All the multitudinous donations the earth makes free of charge to human society are known as "ecosystem services". In a tour of these many kindnesses, Juniper presents a detailed breakdown of how they work and what they will cost if we have to pay for them. Consider vultures - ugly and seemingly disconnected from us, it turns out these scavengers are invaluable: in India, for example, they were running a refuse-disposal network that spared that nation from 12 million tonnes of rotting flesh every year.

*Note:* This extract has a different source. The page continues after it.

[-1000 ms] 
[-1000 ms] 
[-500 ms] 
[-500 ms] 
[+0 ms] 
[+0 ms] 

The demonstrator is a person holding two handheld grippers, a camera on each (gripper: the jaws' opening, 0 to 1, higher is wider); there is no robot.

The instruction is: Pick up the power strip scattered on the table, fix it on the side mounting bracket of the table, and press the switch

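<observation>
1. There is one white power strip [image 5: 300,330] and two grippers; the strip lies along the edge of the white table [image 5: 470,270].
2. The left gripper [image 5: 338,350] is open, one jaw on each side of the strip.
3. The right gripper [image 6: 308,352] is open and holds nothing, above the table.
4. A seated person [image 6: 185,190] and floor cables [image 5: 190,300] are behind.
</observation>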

Indians learned the hard way about the generosity of vultures: in the 1990s they started to kill off 40 million of them and the chain of unforeseen consequences came rapidly. The loss of the birds' sanitary service gave rise to a mountain of cattle carcasses, and triggered a vast increase in the dog population which, in turn, caused 40 million more dog bites and 47,000 additional deaths from rabies.

The total bill for losing the nation's spiralling flock of avian scavengers has been calculated at US$34 billion.

Perhaps even more impressive than Juniper's research on the price of such services is an ability to remain upbeat. In every chapter there are leavening examples of intelligent government planning or commercial best practice so that the book is as full of hope as it is despair.

What is good for nature turns out to be what is best for us. Whenever we manage to preserve nature intact, we are better off.